The school the boys are in now provides food according to a federal program called the Child and Adult Food Care Program. I’m raising them with vegetarian diets (like me), which wasn’t an issue at Hugo’s first school where parents sent in all the food their children ate. Now I only send a small entree if the lunch features meat. I’ve gotten comfortable with that, although it means Hugo has been much more conscious of being different than I would have liked at this point in his young life. But it also means they get big glasses of milk three times a day, according to the federal nutritional guidelines of this program. Ugh.
You need a doctor’s note
I’m not vegan, but I don’t see any need for my naturally-weaning kids to drink vats of cow’s milk. There’s no nutritional need for Jack, who nurses as much as he wants, and it doesn’t make sense for Hugo to “need” milk from another species after he weaned from breastfeeding. So they drink mostly water at school. I had to provide a doctor’s note to exempt my breastfed toddler from drinking cow’s milk, and also to allow me to send in less than 8 ounces of breastmilk each day. That’s right – if I substituted breastmilk for the cow’s milk that was served, I was expected to provide 4 ounces per meal.

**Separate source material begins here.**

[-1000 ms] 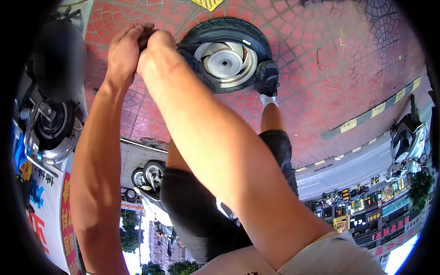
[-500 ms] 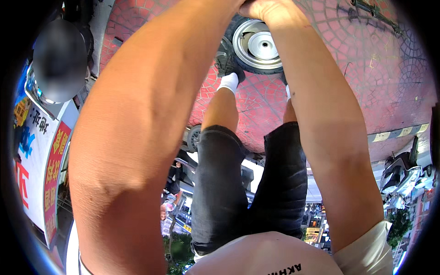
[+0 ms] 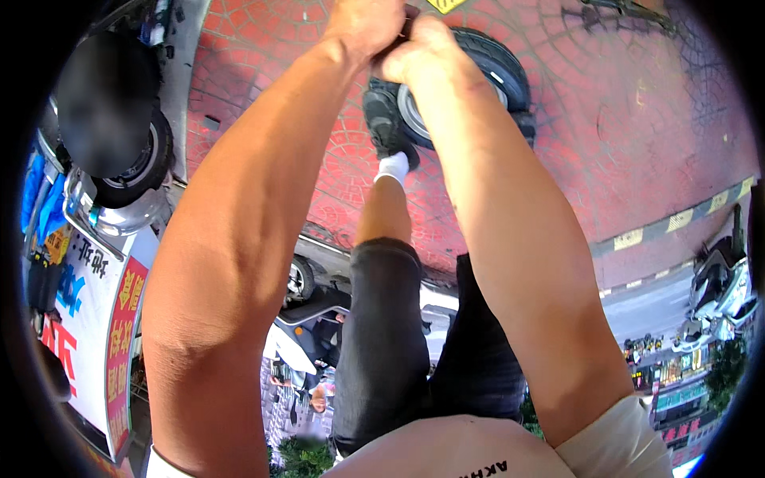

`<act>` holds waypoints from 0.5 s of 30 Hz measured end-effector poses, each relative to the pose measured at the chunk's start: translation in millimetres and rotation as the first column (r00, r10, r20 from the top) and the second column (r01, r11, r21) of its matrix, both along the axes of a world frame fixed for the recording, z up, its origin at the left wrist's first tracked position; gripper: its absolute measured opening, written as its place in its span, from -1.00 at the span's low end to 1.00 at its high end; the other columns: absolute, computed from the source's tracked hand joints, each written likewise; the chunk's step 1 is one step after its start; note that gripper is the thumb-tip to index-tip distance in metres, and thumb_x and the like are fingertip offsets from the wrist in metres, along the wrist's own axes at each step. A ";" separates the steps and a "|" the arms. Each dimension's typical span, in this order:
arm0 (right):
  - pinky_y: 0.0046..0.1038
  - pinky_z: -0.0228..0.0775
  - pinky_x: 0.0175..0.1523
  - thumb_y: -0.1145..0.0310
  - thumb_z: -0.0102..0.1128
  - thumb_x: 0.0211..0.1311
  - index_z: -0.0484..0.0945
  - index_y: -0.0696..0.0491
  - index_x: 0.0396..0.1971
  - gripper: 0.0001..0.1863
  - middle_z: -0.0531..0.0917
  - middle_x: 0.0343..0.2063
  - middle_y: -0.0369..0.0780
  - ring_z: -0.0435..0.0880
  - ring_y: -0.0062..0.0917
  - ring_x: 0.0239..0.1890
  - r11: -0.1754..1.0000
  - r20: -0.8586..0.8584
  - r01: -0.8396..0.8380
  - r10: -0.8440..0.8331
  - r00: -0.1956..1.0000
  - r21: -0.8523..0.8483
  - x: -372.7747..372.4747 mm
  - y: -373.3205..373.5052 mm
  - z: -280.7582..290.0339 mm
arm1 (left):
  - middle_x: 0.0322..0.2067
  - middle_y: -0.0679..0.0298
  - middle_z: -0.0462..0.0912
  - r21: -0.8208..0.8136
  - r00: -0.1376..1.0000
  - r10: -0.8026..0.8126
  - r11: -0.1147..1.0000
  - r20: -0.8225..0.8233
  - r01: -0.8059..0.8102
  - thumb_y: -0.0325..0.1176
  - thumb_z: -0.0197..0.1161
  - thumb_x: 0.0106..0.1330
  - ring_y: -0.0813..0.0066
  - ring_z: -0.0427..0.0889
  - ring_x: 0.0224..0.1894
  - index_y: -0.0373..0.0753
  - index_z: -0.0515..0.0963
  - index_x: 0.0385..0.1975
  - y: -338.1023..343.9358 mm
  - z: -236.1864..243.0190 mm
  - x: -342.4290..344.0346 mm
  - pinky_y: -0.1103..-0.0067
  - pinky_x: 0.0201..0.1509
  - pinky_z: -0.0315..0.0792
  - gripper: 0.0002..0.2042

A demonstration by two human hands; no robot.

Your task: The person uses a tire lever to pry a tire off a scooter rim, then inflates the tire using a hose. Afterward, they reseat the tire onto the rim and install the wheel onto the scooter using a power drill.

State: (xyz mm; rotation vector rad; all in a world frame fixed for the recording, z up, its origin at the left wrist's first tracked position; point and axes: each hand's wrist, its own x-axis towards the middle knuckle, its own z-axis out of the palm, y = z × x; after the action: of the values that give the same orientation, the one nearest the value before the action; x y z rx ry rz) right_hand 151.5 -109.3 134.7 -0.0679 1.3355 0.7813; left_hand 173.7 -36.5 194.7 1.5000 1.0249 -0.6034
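Note:
A black-tyred wheel [image 3: 506, 68] lies flat on the paving between my feet, part of its silver rim showing beside my right forearm. Above its left side, my left hand [image 3: 366, 28] and my right hand [image 3: 414, 56] are close together, fingers curled in. Something dark shows in the narrow gap between them; its kind cannot be made out. Most of the fingers are hidden behind the backs of the hands and the upper picture edge. My left black shoe [image 3: 386, 119] rests against the wheel's left side, and my right shoe [image 3: 522, 126] shows at its right.
Red patterned paving [image 3: 590, 159] surrounds the wheel. On the left stand a parked scooter with a dark wheel [image 3: 143, 163] and a white-and-red signboard [image 3: 111, 319]. A yellow card [image 3: 445, 5] lies at the top edge, near a dark metal part [image 3: 629, 12]. A striped kerb [image 3: 629, 239] runs at right.
My hands, still together, have shifted left across the wheel and lower in the picture. More of the tyre's right side shows, and a yellow card has come into view. The head view has shifted.

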 end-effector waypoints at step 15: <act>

I pump about 1-2 ounces of milk at my peak time of day if I’m relaxed and well-hydrated. I suspect that’s about how much milk Jack drinks per nursing session, too. With the note from Jack’s doctor, I now send in 1-2 ounces each day for him to drink at lunch. So far it’s working out OK. I don’t think Jack would mind too much if he waited until he got home to nurse, as Hugo did when he was 20 months old. But with Jack’s relationship with food, I don’t mind the extra work for him to have some milk in the middle of his day. I’m a little worried that he will be sad to watch the other babies eating something he’s not allowed to eat.
So here I am, pumping during my work day and using the little Medela fridge bag for the first time ever to send milk with Jack to school. I’m so lucky I was able to be with my boys during the day when they were really little. This doesn’t seem too inconvenient to carry on. Yet.